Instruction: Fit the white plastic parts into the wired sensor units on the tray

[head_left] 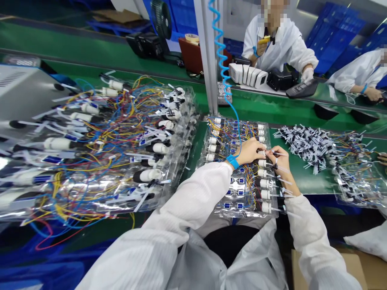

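My left hand [251, 150], wearing a blue wrist strap [232, 162], reaches over a clear plastic tray [222, 211]. Its fingers are closed at one of the white cylindrical parts with a black end in the tray's right column. Close beside it, my right hand [279, 159] pinches a short translucent tube with a black fitting at that part's end. Lower in the same column, more white cylindrical parts [265, 194] carry similar tubes pointing right. Small blue-faced boards [240, 206] and thin coloured wires lie in the tray. My fingers partly hide the contact point.
A heap of short tubes with black fittings [308, 145] lies right of the tray. Stacked trays of wired parts [117, 153] fill the left. A metal post [208, 60] and a coiled blue cord [222, 52] stand ahead. Two co-workers in white [281, 46] sit opposite.
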Action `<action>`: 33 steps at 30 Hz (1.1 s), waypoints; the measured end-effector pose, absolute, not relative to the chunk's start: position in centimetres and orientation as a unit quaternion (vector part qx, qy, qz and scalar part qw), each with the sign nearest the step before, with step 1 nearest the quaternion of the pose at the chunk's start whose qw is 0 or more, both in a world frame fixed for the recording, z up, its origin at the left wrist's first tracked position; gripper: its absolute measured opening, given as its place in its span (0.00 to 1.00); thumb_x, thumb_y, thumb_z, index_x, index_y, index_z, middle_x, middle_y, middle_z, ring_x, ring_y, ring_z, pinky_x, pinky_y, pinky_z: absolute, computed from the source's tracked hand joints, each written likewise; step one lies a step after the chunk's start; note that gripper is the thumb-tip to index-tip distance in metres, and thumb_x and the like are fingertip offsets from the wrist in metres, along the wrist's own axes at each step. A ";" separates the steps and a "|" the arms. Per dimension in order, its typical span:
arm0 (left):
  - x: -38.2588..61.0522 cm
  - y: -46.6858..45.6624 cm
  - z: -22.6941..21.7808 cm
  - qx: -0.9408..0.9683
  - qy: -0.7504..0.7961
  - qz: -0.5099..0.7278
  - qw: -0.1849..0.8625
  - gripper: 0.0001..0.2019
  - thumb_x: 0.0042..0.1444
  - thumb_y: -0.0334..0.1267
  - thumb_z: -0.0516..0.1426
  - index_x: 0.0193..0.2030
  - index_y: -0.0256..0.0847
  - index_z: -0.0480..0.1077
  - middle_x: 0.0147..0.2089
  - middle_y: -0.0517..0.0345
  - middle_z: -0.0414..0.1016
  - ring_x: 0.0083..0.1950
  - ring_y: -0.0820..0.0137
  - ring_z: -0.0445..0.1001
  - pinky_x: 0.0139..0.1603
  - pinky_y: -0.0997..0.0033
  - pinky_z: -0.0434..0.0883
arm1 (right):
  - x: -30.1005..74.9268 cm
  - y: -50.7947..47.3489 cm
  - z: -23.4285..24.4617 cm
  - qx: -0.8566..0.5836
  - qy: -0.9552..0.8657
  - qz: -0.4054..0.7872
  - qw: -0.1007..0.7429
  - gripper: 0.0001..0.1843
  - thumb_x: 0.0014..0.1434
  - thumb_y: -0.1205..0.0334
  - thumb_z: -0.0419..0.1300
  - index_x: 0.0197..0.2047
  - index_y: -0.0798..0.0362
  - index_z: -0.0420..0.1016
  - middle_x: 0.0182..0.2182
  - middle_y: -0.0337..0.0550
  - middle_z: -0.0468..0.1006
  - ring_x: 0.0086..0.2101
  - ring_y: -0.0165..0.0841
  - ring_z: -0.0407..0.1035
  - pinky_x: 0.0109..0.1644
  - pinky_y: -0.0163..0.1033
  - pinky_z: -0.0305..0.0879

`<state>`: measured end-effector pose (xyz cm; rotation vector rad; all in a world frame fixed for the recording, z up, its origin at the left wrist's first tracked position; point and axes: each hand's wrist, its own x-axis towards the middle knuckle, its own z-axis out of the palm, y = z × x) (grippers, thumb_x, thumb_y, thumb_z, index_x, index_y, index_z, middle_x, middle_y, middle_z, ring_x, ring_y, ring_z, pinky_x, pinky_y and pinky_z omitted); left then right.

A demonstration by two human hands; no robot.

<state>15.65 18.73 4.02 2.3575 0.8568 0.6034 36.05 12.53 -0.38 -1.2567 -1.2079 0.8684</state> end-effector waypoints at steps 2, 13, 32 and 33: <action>15.6 18.7 4.1 0.882 0.318 0.219 0.270 0.13 0.64 0.47 0.68 0.51 0.47 0.84 0.47 0.53 0.85 0.54 0.57 0.74 0.53 0.61 0.71 | 36.2 12.4 -0.1 -0.536 -0.523 0.369 0.551 0.22 0.47 0.49 0.81 0.30 0.50 0.75 0.29 0.40 0.82 0.30 0.34 0.74 0.37 0.40 0.71; 15.6 18.2 4.7 0.900 0.318 0.192 0.231 0.13 0.65 0.48 0.67 0.52 0.47 0.84 0.48 0.53 0.84 0.54 0.58 0.73 0.55 0.60 0.70 | 36.4 11.1 0.2 -0.541 -0.536 0.344 0.549 0.17 0.53 0.48 0.77 0.34 0.49 0.77 0.35 0.43 0.85 0.36 0.36 0.78 0.43 0.42 0.75; 15.6 18.2 4.5 0.900 0.312 0.196 0.233 0.14 0.66 0.47 0.66 0.54 0.44 0.83 0.50 0.52 0.84 0.55 0.58 0.74 0.59 0.58 0.71 | 36.2 12.0 1.1 -0.540 -0.606 0.299 0.501 0.06 0.55 0.59 0.72 0.33 0.51 0.82 0.29 0.39 0.80 0.29 0.32 0.69 0.36 0.38 0.64; 15.6 18.1 4.6 0.902 0.311 0.195 0.228 0.15 0.66 0.48 0.67 0.54 0.44 0.82 0.50 0.52 0.84 0.55 0.58 0.74 0.60 0.58 0.71 | 36.1 11.8 1.0 -0.534 -0.608 0.296 0.508 0.06 0.56 0.59 0.72 0.34 0.50 0.81 0.31 0.39 0.80 0.31 0.33 0.70 0.37 0.39 0.66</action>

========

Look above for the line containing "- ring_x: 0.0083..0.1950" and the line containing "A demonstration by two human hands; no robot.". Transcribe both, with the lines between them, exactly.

  - ring_x: 0.0083..0.1950
  - ring_y: -0.0820..0.0137
  - ring_z: -0.0445..0.1001
  - pinky_x: 0.0139..0.1603
  - pinky_y: -0.0997..0.0033
  - pinky_z: -0.0434..0.0883
arm1 (right):
  - x: -30.1005..74.9268 cm
  - y: -50.7947..47.3489 cm
  - z: -23.4285..24.4617 cm
  - qx: -0.8566..0.5836
  - qy: -0.9552..0.8657
  - qz: -0.4054..0.7872
  - qw: -0.1007..0.7429
  - gripper: 0.0001..0.1843
  - thumb_x: 0.0014..0.1434
  - thumb_y: -0.1205..0.0334
  - thumb_z: -0.0419..0.1300
  - index_x: 0.0197..0.2047
  - index_y: -0.0798..0.0362
  - index_z: -0.0420..0.1016
  - middle_x: 0.0182..0.2182
  - middle_y: -0.0337..0.0550
  - middle_z: -0.0468..0.1006
  - ring_x: 0.0086..0.2101
  - ring_y: -0.0165..0.0841
  - ring_z: -0.0407..0.1035
  - pinky_x: 0.0109..0.1644
  - pinky_y: -0.0163..0.1033
  - pinky_z: -0.0305..0.0879

`<state>`: measured end-effector pose (xyz cm; rotation vector rad; all in a world frame fixed for the recording, z up, its origin at the left wrist's first tracked position; point and axes: each hand's wrist, its own x-axis towards the middle knuckle, its own z-axis out of the palm, y = z × x) (grippers, thumb_x, thumb_y, thumb_z, index_x, index_y, index_z, middle_x, middle_y, middle_z, ring_x, ring_y, ring_z, pinky_x, pinky_y and pinky_z omitted); left then right.

A demonstration by two human hands; no robot.

The exercise concludes with that.